Thanks for the suggestions. I realized that after modifying my DNAT rule that I needed to run a packet capture on the WAN interface, not the internal interfaces, to confirm that the rule was working, which it now is. The rule is truly transparent since each device thinks it's contacting its configured NTP server, but OPNsense is intercepting and redirecting the traffic.

Solved.

Any difference if you change "Redirect Target IP" to 127.0.0.1?

No, I tried an alias I have called localhost that points to 127.0.0.1 but that doesn't change anything.

I'm trying to set up NTP redirects across my network using DNAT, but am running into issues where clients are still reaching outside NTP pools and bypassing my NAT rule.

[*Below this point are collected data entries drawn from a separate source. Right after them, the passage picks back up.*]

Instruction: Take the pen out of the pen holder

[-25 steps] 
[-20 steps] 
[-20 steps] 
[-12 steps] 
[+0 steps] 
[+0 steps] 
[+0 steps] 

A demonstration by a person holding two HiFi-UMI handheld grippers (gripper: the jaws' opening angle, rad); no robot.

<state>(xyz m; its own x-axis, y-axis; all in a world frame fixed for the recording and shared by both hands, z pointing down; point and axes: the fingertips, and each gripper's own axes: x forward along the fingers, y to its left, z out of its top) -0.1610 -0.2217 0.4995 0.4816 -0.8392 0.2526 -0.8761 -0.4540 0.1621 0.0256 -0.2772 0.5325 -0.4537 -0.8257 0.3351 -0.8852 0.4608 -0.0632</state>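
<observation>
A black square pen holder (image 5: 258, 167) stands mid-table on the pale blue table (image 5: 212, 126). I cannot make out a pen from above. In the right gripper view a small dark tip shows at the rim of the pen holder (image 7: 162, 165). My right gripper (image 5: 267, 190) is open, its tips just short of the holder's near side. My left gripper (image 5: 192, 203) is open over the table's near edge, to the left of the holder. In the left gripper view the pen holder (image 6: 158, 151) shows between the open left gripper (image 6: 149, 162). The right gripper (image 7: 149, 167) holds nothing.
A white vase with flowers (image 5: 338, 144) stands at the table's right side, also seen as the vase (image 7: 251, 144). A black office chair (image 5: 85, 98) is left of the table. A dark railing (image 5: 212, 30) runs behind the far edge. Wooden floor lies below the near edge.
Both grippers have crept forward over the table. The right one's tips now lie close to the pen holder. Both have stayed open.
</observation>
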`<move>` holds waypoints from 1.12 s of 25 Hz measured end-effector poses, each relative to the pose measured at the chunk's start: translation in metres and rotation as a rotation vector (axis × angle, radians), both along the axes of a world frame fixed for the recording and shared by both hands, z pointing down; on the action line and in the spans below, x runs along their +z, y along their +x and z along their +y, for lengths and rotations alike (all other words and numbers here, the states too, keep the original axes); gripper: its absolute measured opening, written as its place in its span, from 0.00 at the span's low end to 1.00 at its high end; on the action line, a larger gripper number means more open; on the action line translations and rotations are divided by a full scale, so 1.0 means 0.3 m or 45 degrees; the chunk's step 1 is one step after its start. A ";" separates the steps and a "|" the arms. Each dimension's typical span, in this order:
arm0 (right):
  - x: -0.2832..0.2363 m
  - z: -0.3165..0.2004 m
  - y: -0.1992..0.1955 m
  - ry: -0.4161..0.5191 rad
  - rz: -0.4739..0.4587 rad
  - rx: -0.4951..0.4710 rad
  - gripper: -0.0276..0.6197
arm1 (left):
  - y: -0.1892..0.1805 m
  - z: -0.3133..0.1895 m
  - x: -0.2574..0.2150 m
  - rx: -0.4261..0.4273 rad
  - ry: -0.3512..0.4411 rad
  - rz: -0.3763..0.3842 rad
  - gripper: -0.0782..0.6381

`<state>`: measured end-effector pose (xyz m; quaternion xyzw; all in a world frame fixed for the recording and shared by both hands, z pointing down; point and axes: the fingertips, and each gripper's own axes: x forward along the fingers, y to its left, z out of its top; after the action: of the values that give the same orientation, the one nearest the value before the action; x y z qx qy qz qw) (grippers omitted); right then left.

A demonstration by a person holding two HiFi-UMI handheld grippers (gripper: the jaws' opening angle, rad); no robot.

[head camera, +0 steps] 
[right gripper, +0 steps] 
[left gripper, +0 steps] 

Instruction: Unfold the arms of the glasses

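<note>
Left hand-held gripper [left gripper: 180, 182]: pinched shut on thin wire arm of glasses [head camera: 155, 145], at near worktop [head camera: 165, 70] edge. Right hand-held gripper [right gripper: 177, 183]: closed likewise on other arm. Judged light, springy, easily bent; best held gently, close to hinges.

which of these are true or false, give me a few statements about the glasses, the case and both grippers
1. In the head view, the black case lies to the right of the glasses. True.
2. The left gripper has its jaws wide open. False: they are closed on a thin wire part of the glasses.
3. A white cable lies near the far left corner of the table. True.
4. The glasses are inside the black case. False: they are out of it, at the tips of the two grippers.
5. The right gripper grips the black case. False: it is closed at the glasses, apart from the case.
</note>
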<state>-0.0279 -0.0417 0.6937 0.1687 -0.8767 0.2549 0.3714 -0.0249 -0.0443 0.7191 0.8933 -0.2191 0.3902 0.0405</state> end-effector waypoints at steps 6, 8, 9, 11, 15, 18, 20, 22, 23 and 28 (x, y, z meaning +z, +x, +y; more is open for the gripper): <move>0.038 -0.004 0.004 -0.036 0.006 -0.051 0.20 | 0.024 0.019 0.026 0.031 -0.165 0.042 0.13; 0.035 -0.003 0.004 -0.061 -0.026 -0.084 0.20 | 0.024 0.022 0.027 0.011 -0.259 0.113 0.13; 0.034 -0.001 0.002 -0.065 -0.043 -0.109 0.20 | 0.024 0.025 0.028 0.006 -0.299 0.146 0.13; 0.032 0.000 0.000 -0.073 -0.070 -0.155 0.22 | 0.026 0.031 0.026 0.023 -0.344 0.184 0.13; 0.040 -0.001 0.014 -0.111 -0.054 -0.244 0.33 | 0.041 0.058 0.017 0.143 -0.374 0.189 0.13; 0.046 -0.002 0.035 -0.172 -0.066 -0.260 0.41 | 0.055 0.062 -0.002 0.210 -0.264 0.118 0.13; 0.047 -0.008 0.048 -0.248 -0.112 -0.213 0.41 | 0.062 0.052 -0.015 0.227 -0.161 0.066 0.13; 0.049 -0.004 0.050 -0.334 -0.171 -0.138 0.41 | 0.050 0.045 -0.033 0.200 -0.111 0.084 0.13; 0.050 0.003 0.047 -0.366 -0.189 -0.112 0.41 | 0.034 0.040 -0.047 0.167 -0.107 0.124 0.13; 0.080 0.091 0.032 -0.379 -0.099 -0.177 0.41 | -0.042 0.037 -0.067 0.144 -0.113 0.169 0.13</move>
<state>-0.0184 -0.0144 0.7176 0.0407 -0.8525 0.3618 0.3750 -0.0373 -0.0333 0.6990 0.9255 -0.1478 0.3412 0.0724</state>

I have the following set up under Destination NAT:

Interface: VLAN_2212, VLAN_2224, VLAN_2248, VLAN_2296 (i.e. all VLAN interfaces within my network)
Version: IPv4
Protocol: TCP/UDP
Source: all empty
Destination invert: checked
Destination address: This Firewall
Destination port: 123
Redirect target IP: This Firewall
Redirect port: 123
Firewall rule: Pass

I cloned this rule from a DNS redirect that seems to be working, so hopefully someone can tell me what I'm missing.